Parecida a los cuartos es la raja, que no se diferencia del cuarto más que en el sitio. Se trata de una abertura vertical que se hace en medio de la tapa por la parte de adelante. Esto es más común en el ganado mular que en los caballos.

Después de examinar el casco por el exterior conviene levantarlo y examinar sus partes interiores. Son las ranillas y la palma.

El casco de las ranillas debe estar bien nutrido. Aunque no debe ser esta zona ni muy gruesa ni muy ancha, que es lo que se llama descubierto de ranillas. Es un defecto común a los caballos que tienen el talón bajo y tocan en tierra con él y las ranillas. Van siempre blandeando, y hasta cojeando.

… y más problemas.

Lo mismo pasa si las ranillas son demasiado pequeñas y secas. Es lo que se nota en los caballos que tienen los cascos encanutados. Su imperfección es además señal de estar privadas estas partes del correspondiente nutrimento.

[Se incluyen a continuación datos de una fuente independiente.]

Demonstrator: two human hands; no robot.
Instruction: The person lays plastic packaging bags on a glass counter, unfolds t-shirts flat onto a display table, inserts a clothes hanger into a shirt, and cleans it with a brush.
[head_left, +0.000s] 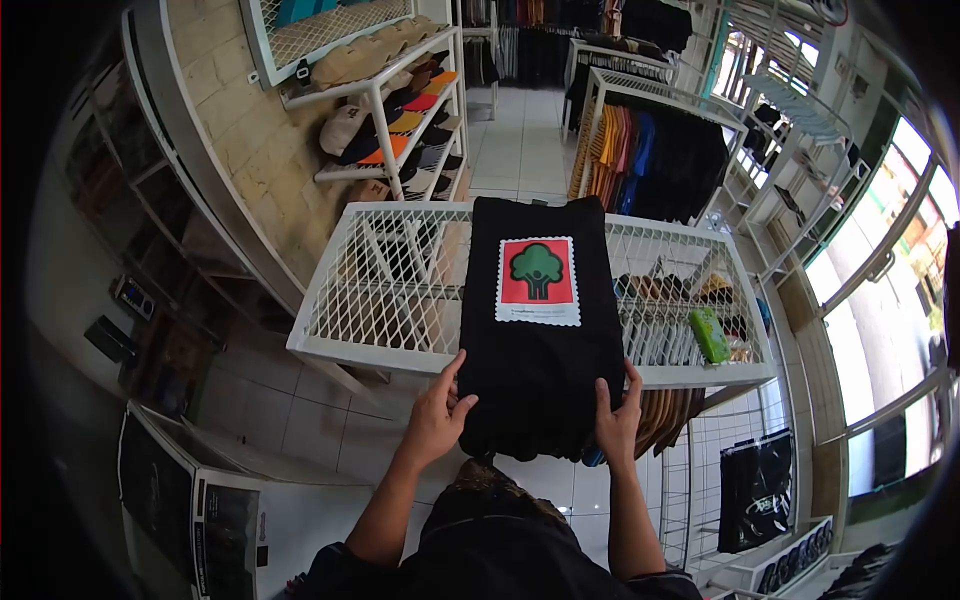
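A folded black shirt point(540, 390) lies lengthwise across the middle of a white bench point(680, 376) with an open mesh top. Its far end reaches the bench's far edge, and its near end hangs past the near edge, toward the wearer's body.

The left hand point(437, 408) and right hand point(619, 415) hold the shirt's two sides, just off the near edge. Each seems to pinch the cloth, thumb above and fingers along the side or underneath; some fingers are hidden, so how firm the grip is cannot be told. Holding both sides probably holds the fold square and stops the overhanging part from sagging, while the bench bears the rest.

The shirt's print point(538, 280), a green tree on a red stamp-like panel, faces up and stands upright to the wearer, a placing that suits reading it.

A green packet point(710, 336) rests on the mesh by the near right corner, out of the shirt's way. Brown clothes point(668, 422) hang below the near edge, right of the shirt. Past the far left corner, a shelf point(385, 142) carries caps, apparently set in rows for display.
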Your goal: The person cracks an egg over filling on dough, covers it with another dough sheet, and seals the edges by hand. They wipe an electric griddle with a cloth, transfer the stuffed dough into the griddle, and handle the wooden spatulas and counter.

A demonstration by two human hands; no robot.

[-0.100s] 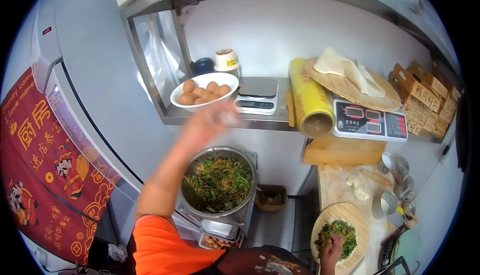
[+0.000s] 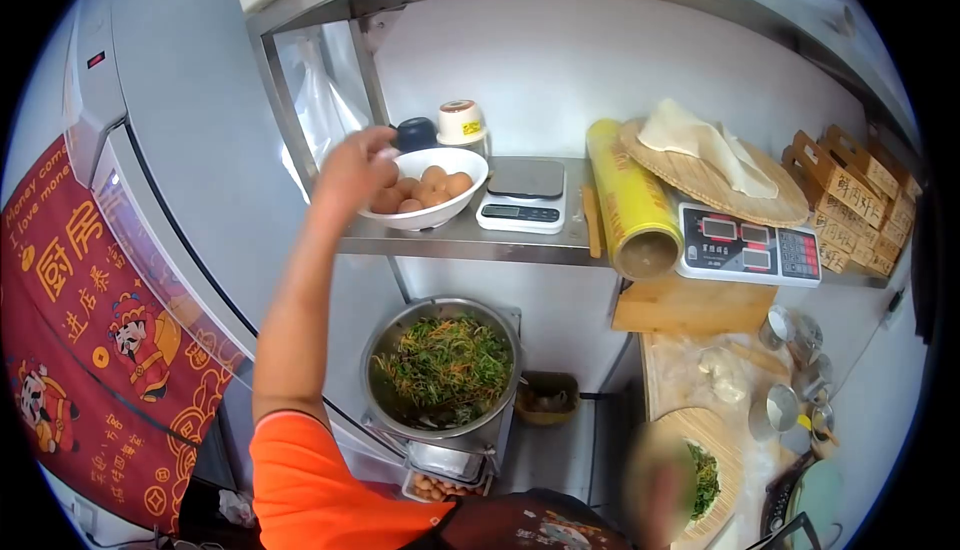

La palma es el casco situado en el hoyo de la mano o del pie del caballo. Entre los candados y las ranillas. Debe ser firme y gruesa. No debe, de ninguna manera, ser debilitada por algún instrumento.

Siempre que el interior del casco no está hueco y acopado y que la palma sea más alta que la tapa, es un defecto considerable. Se llama a los caballos palmitiesos o preñados de palmas.

Estos cascos no solamente son difíciles de herrar. Los animales no sirven para montar ni para el de tiro.

¿Sabías esto?

El caballo mongol “Aduu” tiene un tamaño desde 1,22 hasta 1,42 m. de altura. A pesar de su pequeño tamaño es un caballo. No un poni, como algunos lo consideran. Este caballo fue quien llevó a las tribus mongolas de “Gengis Kan” a crear su imperio. Se extendió por todo el continente asiático hasta Europa.